As a non-limiting example, the process 300 may be performed by the
event hub 122 service executing on the cloud platform 120 shown in
FIG. 1. Referring to FIG. 2, the data architecture 200 includes a
plurality of topics (including topic 210) which are included in a
data stream. Each topic refers to a named stream of
records/messages which may be stored in logs by a stream processing
platform and which may be subscribed to by a subscriber system.
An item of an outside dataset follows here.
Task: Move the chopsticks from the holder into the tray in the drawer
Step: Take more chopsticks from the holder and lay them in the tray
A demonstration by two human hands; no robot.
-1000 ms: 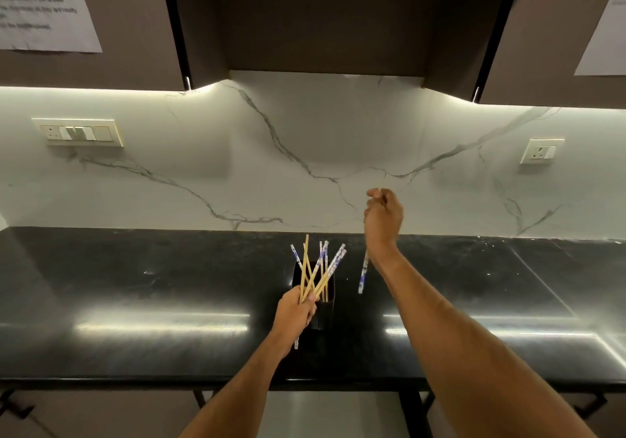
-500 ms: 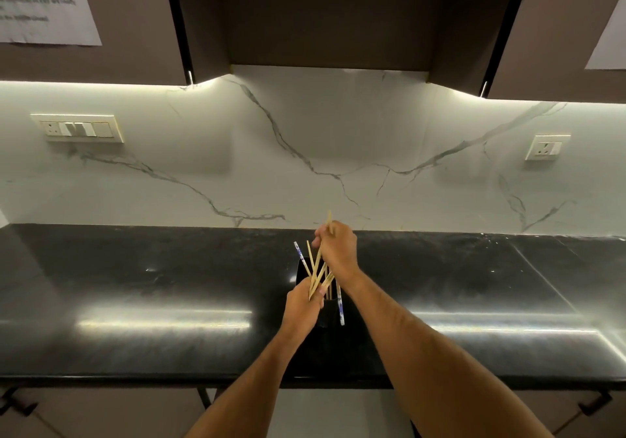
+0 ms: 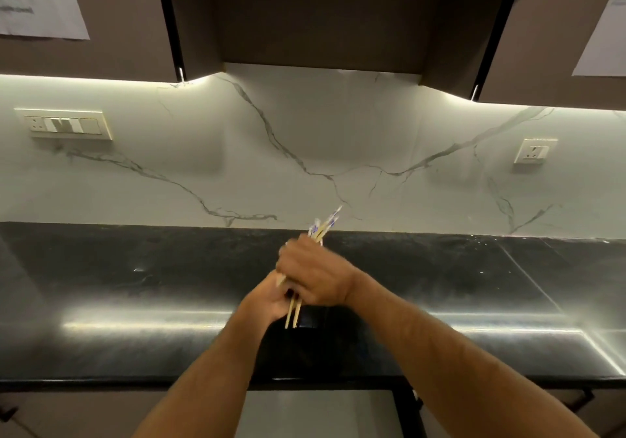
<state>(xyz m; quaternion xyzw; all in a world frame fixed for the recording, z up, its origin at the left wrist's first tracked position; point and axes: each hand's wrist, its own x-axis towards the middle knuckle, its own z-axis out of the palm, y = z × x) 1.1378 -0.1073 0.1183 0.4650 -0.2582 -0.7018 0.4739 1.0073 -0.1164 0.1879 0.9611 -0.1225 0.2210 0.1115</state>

Furthermore, each topic may have its own respective subscribers or
subscriber groups. A topic may refer to a stream name, data
category, feed, or the like, such as a data feed from an asset. A
stream processing platform may store a topic broken up into a
plurality (or map) of partitions. The partitions may be spread
across multiple servers or disks. Topics are typically broken into
partitions for speed, scalability, and size.
[0034] A partition 220 from among the map of partitions included in
the selected topic 210 is shown in the example of FIG. 2. Each
partition may include an ordered immutable log sequence of
messages/records which can be used as a structured commit log.
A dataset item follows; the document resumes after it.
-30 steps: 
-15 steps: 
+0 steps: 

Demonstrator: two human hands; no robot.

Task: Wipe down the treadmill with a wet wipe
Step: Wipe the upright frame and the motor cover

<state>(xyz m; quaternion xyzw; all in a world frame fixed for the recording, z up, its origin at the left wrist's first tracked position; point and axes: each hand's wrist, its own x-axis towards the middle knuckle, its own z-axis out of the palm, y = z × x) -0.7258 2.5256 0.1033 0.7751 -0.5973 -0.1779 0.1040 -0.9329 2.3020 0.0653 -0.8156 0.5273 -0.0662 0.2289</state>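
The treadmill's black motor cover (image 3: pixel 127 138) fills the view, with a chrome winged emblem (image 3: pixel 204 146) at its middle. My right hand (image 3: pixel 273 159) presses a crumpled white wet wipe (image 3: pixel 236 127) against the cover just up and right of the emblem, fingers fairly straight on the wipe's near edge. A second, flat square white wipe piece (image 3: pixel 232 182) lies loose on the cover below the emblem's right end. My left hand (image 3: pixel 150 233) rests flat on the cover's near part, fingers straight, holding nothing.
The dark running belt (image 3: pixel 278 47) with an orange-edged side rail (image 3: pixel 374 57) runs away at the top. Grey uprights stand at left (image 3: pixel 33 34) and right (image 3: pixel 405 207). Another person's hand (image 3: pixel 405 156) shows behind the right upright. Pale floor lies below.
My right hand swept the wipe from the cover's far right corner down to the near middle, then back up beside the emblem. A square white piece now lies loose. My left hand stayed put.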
Messages in partitions may be assigned sequential ID numbers
referred to as offsets. The offset identifies a sequence of each
message within a partition. According to various aspects, the
partition 220 (including the ordered immutable record sequence) may
be broken into a plurality of segments. For example, the event hub
may transmit a first batch of messages 240 which includes three
messages, and store the batch of messages 240 in a segment 230 from
the immutable record sequence log of the partition 220. Each
segment may have a static or fixed size of data. In other words,
the number of messages that it takes to fill a segment can be
dynamically adjusted. For example, a segment size may be adjusted
based on a setting of the event hub 122 or a condition which
automatically triggers a change or a modification in the size of
the segment such as a subscriber, a publisher, a bandwidth, or the
like.
[0035] In the example of FIG. 2, each segment stores messages in a
linear order (i.e., chronological transmission order) of the
messages 240. Each message corresponds to published data included
in the partition 220. The message data includes a payload of the
published data provided from a publisher such as time-series data,
or the like. According to various embodiments, the event hub
transmits a plurality of messages associated with a single segment
and waits to receive acknowledgments of each message from among the
plurality of messages before transmitting a plurality of messages
associated with a next segment. As the messages are transmitted,
they are stored in chronological order within a segment. This level
of granularity generates an at-least once acknowledgment sequence
in which the event hub determines whether all messages have been
received. When all three messages 240 have been acknowledged by the
subscriber system, the event hub may fill the next segment (i.e.,
segment 2) with the next batch of messages 4, 5, and 6, while
simultaneously transmitting the next batch of messages to the
subscriber system. This process may continue until the data
partition 220 has been fully received and acknowledged by the
subscriber. Furthermore, the segments can be re-used. For example,
when the event hub has filled the last segment of the circular
array of segments, the event hub may start over again with the
first segment when transmitting a next batch of messages.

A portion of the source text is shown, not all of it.